= TASK BRIEF =
Going line by line through the listing, how many lines hold "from"? State nothing but the number.

^^^^^^^^^^^^^^^^

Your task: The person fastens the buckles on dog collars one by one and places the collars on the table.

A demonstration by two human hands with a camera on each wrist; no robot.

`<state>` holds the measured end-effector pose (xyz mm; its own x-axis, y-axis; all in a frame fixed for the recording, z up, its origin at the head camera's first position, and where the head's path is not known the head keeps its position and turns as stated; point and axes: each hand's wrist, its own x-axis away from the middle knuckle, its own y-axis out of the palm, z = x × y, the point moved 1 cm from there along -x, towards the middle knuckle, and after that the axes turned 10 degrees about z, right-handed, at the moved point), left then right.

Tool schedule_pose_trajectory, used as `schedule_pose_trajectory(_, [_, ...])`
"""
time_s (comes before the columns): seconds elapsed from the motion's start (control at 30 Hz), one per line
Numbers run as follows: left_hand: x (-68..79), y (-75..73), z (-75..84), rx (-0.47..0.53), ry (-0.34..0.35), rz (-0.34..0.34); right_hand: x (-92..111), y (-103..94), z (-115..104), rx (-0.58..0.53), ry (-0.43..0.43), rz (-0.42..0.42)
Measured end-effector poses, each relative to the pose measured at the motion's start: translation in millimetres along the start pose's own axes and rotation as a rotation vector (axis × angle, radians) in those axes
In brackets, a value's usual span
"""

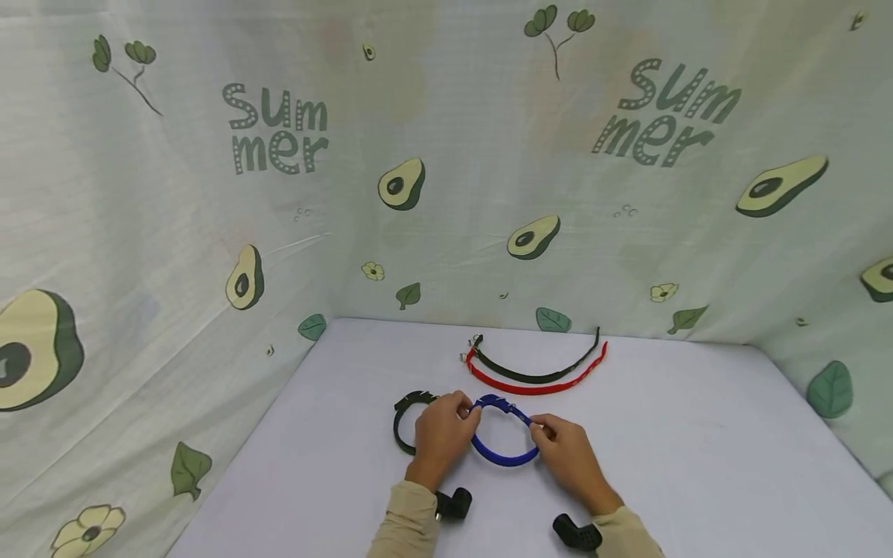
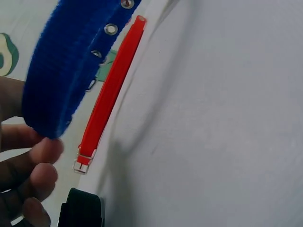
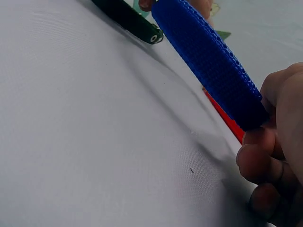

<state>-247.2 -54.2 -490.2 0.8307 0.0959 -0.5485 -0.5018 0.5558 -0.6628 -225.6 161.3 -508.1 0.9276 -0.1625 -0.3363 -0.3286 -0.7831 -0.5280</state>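
Note:
A blue collar (image 1: pixel 504 460), closed into a ring, is held up between both hands. My left hand (image 1: pixel 446 430) pinches its left side, and my right hand (image 1: pixel 568 456) grips the right side between thumb and fingers. Metal eyelets line the blue collar (image 2: pixel 61 71) in the left wrist view. In the right wrist view the blue collar (image 3: pixel 208 66) shows its woven outer face, raised above the cloth. Just left of my left hand lies a dark green collar (image 1: pixel 396 430), also looped and partly hidden by that hand.
Farther back, a red collar (image 1: pixel 533 390) lies unfastened in a curve, its buckle to the left. Behind it runs another dark collar (image 1: pixel 533 379). A white cloth (image 1: pixel 698 457) covers the table, and a printed curtain (image 1: pixel 460 139) rises behind and at the sides.

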Motion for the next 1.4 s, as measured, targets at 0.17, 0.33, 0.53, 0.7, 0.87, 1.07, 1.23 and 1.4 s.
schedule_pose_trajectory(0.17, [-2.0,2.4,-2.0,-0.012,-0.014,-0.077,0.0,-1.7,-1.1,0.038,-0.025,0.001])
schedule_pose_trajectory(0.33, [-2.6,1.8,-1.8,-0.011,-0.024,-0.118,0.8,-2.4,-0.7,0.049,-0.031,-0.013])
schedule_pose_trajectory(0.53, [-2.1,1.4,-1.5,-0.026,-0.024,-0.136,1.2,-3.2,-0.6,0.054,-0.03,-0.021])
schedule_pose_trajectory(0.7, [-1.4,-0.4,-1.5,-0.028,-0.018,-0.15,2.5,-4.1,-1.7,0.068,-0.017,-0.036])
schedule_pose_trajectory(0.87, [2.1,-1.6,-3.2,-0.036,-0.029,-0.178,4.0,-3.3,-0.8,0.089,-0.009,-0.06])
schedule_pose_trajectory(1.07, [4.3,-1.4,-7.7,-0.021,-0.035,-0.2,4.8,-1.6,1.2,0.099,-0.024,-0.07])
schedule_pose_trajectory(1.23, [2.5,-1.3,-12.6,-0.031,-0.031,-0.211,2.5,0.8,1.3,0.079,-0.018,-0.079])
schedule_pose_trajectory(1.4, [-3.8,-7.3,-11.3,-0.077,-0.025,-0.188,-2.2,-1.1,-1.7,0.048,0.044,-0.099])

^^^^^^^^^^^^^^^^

= REPLY =
2